WHAT TO DO: Could you reproduce, word for word, everything below from the line containing "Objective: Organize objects" down to the line containing "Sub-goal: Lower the", with both of those lines included and no others?

DATASET EXTRACT:
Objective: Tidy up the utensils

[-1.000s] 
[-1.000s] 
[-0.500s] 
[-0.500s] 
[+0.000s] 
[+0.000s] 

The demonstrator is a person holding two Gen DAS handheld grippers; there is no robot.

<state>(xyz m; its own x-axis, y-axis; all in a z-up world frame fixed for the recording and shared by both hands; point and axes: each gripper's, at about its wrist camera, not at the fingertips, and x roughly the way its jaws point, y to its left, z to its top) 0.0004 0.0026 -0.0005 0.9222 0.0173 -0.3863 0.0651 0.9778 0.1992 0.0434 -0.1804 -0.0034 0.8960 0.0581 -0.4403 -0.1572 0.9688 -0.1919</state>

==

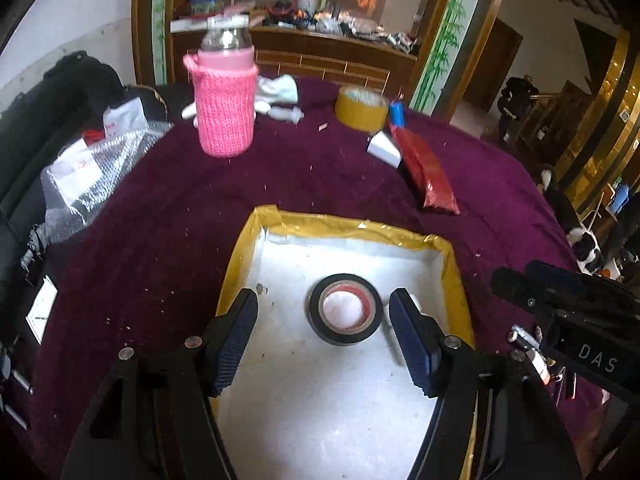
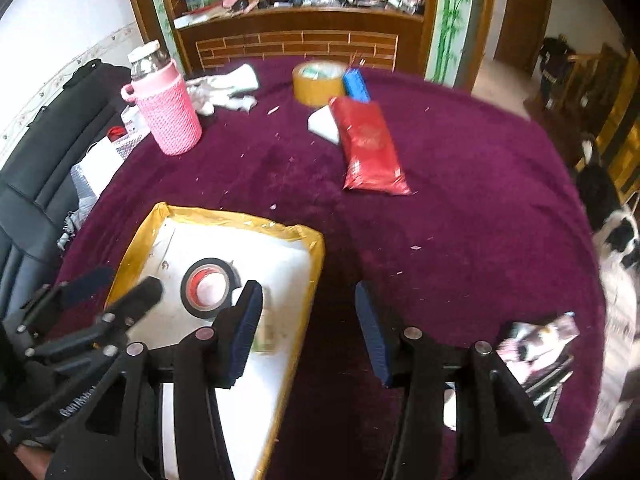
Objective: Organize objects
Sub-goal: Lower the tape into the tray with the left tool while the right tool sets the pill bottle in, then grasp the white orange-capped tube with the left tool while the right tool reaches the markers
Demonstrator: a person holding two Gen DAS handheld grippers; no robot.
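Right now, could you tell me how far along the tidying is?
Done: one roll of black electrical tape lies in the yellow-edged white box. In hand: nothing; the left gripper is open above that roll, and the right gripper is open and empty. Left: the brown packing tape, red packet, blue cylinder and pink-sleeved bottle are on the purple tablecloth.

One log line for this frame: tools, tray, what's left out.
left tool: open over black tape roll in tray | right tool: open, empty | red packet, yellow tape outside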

EXERCISE ANSWER:
Objective: Organize objects
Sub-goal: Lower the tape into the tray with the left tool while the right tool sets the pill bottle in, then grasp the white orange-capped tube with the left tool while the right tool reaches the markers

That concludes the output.